8. Nourish your spirit. This is necessary in order to maintain a healthy body. The real epidemic in our society is spiritual heart disease—the experience of low self-esteem combined with feelings of loneliness, isolation, and alienation that pervade our culture. Many people who suffer from spiritual malaise use food or stimulants such as drugs, caffeine, alcohol, sex, gambling, or overwork (or almost anything to the extreme) to numb the pain and get through the day.
Stretching, deep breathing, and meditation will relax your mind, and you’ll experience a greater sense of peace and well-being. From there, you’ll be able to make eating and exercise decisions—and other lifestyle choices—that are life-enhancing rather than self-destructive.
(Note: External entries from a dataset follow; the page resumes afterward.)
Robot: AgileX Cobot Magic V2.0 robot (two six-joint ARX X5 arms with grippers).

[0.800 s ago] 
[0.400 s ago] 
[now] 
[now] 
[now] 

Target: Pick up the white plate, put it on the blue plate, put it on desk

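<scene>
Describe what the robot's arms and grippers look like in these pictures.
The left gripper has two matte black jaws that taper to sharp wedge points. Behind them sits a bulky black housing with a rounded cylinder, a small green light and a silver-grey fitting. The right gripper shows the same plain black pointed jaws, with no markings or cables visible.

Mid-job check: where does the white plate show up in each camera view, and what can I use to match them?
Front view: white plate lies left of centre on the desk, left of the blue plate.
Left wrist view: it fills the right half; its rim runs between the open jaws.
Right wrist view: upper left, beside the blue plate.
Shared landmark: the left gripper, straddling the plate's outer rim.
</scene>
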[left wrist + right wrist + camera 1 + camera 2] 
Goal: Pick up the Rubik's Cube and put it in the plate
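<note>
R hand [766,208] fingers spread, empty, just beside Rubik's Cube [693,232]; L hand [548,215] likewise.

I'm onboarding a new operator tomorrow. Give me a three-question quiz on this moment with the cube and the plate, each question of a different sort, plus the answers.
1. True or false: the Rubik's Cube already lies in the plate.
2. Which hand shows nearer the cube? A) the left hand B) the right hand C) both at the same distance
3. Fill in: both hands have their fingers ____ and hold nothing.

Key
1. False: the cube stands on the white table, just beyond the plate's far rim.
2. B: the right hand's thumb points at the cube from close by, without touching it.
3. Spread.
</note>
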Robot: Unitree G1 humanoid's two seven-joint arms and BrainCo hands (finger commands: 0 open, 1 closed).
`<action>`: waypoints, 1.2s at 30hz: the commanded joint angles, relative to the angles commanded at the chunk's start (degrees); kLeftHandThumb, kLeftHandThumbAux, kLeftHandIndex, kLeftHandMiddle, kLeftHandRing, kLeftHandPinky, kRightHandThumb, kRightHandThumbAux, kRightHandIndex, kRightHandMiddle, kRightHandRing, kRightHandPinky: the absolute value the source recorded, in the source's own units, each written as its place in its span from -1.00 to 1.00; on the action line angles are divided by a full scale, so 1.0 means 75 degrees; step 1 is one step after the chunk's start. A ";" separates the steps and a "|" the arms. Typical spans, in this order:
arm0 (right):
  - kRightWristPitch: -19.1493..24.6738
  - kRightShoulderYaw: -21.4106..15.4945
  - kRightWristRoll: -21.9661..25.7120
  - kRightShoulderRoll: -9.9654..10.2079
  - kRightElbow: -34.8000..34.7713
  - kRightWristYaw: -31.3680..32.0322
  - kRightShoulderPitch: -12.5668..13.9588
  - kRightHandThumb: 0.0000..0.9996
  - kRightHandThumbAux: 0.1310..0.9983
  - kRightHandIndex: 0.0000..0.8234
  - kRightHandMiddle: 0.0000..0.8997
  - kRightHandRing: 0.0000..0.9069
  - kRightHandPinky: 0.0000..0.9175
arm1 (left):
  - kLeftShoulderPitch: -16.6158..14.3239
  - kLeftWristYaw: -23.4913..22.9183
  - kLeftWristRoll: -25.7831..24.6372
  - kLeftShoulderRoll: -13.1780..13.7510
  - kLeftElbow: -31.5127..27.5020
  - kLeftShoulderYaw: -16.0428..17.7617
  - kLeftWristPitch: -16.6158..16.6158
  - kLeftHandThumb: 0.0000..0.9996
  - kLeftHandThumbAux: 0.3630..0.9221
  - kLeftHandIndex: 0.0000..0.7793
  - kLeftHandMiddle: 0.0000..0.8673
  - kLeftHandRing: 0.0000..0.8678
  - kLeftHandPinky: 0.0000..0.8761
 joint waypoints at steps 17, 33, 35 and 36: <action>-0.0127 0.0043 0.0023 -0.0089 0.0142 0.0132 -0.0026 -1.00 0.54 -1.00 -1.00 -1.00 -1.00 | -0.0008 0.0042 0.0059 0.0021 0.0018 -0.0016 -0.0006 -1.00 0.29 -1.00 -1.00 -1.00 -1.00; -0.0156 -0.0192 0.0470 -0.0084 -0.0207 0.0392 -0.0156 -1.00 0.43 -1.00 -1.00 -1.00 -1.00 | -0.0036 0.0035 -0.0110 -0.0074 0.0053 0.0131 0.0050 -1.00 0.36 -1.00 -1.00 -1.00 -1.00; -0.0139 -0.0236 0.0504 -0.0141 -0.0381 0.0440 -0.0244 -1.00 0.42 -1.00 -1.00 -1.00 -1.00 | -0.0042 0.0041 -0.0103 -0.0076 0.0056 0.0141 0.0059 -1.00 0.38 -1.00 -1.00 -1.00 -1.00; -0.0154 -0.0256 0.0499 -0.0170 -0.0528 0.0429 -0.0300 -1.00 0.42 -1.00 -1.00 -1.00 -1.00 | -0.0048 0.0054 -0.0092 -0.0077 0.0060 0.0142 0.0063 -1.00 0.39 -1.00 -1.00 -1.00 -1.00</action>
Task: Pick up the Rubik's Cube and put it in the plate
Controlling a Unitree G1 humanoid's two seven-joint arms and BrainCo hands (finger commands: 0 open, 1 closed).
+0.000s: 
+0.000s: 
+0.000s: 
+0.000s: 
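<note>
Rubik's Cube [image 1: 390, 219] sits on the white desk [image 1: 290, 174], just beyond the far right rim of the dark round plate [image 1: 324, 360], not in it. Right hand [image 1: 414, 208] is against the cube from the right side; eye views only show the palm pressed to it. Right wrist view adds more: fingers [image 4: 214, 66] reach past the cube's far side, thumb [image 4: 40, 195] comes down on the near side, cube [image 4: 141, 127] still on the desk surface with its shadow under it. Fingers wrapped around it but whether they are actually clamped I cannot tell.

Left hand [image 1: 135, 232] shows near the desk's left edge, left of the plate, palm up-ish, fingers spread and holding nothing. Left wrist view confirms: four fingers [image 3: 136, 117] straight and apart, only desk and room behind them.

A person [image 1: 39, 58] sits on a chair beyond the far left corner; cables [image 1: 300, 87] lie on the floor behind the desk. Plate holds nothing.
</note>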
Engage in physical activities that nourish your body and soul. Cherished activities of mine include hiking, in-line skating, gardening, walking in a botanical or flower garden, stretching, and yoga.
In conclusion, dieting alone isn’t sufficient to achieve healthful, permanent weight loss; good nutrition combined with regular aerobic exercise is better. But a program that includes strength training, aerobic exercise, sensible eating, stress management, meditation, and other nourishment for your spirit provides an unbeatable combination for reaching and maintaining your ideal weight; improving your metabolism; creating a fit, lean body; and celebrating life.